Sorrido ancora al ricordo dei veri e propri assalti con conseguenti saccheggi del frigorifero dell’ufficio del parroco, don Guido Abà, che fingeva di volersi difendere dalle nostre incursioni di animatori accaldati e assetati, salvo premurarsi in prima persona del fatto che il suo piccolo frigo fosse sempre fornitissimo ed invitarci lui stesso ad entrare a bere un sorso di “qualcosa di fresco” ogni qual volta qualcuno di noi passava davanti al suo ufficio.

E quanta simpatica nostalgia al ricordo di don Virgilio che in teatro al mattino prima dell’inizio delle attività di ER e dopo la preghiera, faceva letteralmente impazzire i bambini cantando a squarciagola nel megafono la canzone dei pirati che ballano sul ponte delle navi che sul loro pennone avevano issata una bandiera vittoriosa e per lui era sempre e solo quella bianconera, mentre i bambini saltavano sulle sedie urlando i colori delle loro squadre del cuore…

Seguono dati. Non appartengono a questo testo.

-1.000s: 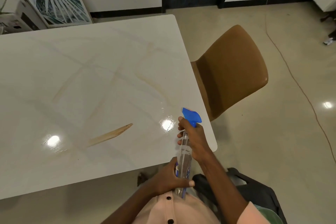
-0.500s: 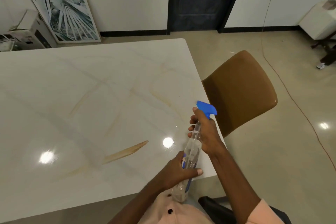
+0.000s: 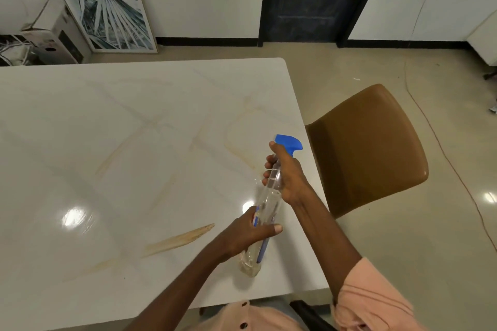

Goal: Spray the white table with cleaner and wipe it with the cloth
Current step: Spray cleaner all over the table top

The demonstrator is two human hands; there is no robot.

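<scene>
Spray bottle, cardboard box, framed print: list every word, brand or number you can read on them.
No text can be read in this view.
spray bottle: a label with blue and red on it, mostly hidden by the left hand, too blurred to read.
cardboard box: dark markings, too small to read.
framed print: leaf picture, no lettering visible.

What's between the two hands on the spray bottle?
Head view: only the bottle's clear body. The right hand grips the neck under the blue trigger head; the left hand holds the lower body.
</scene>
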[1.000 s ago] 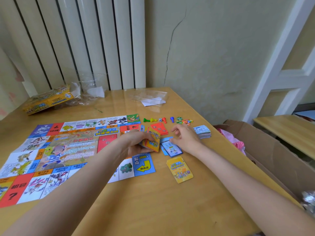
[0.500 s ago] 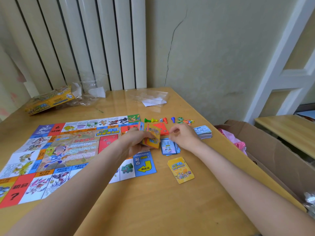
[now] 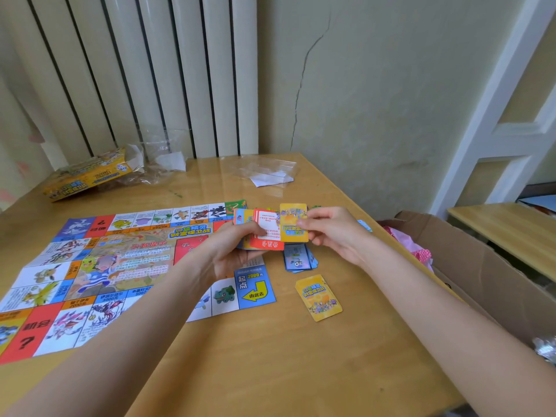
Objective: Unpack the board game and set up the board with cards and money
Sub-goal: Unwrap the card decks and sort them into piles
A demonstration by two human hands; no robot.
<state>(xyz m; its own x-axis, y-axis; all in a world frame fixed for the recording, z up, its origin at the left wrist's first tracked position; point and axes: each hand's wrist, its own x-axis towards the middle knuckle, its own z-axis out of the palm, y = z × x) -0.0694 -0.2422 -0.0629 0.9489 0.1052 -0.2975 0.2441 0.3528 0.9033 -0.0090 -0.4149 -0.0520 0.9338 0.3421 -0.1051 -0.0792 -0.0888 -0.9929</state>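
Note:
The colourful game board [image 3: 99, 272] lies unfolded on the left of the wooden table [image 3: 270, 365]. Above its right edge my left hand [image 3: 231, 251] grips a fanned stack of cards [image 3: 264, 230], a red-and-white one on top. My right hand [image 3: 331, 233] pinches a yellow card [image 3: 293, 222] at the stack's right side. Below the hands a small pile of blue cards [image 3: 298, 260] lies on the table, and a yellow-backed card pile [image 3: 319, 296] lies nearer to me. The pawns and the money stack are hidden behind my hands.
The yellow game box [image 3: 87, 176] and crumpled clear wrapping [image 3: 156, 158] lie at the table's far left. A clear bag with paper [image 3: 267, 173] lies at the far middle. An open cardboard box [image 3: 469, 266] stands beyond the table's right edge.
Both hands have lifted off the table. The card stack in my left hand is now fanned out, and my right hand has come up to pinch a yellow card.

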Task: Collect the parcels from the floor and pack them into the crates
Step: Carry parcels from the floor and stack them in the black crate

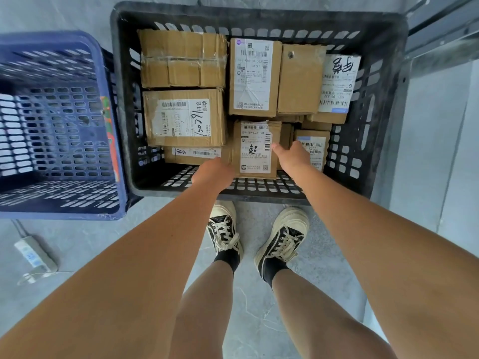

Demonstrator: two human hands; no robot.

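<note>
Labelled parcel (255,150) stands against the near wall of the black crate (383,29), roughly mid-way along that wall, between the two hands. Left hand (213,173) is at the parcel's left edge, fingers curled round that side and mostly hidden behind the knuckles; right hand (291,156) is at its right edge, fingers bent onto the upper right corner over the label. Both hands grip the parcel from opposite sides. Both arms reach straight forward and down from the bottom corners of the view, wrists just above the crate's near rim. Other parcels fill the crate: taped box (182,58) in the far left corner, marked box (184,117) just in front of it, flat box (193,154) against the near wall left of the held parcel, tall box (254,76) at the far wall centre, more brown boxes toward the right wall. Blue crate (51,125) stands touching the black crate's left wall. Both crates are on the grey floor (259,320). Sneakers (224,229) stand on the floor just short of the near rim. Power strip (35,252) lies on the floor in front of the blue crate.
</note>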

Chiudo il mio album e il mio diario-quaderno.

Ho fatto un piacevolissimo viaggio nel passato. L’oratorio è stato per me il luogo della quotidianità condivisa: qui ho trascorso gran parte del mio tempo libero dagli impegni scolastici. Ogni pagina, una tappa, il ricordo di un momento ricco di emozioni… oggi le stesse di allora…

I bambini delle polaroid sbiadite degli anni 80 sono cresciuti, qualcuno purtroppo non c’è più e ci ha lasciati troppo presto, altri vivono lontano da Via Paisiello, ma molti sono ancora qui, sono i genitori dei bambini e dei ragazzi che oggi frequentano il Michele Rua; a loro abbiamo passato il nostro testimone, nella speranza di aver trasmesso non solo l’entusiasmo e la capacità di mettersi in gioco e di condividere i propri talenti con e per gli altri, ma anche il desiderio di realizzare il sogno più grande che don Bosco aveva nel cuore: essere felici qui e nell’eternità.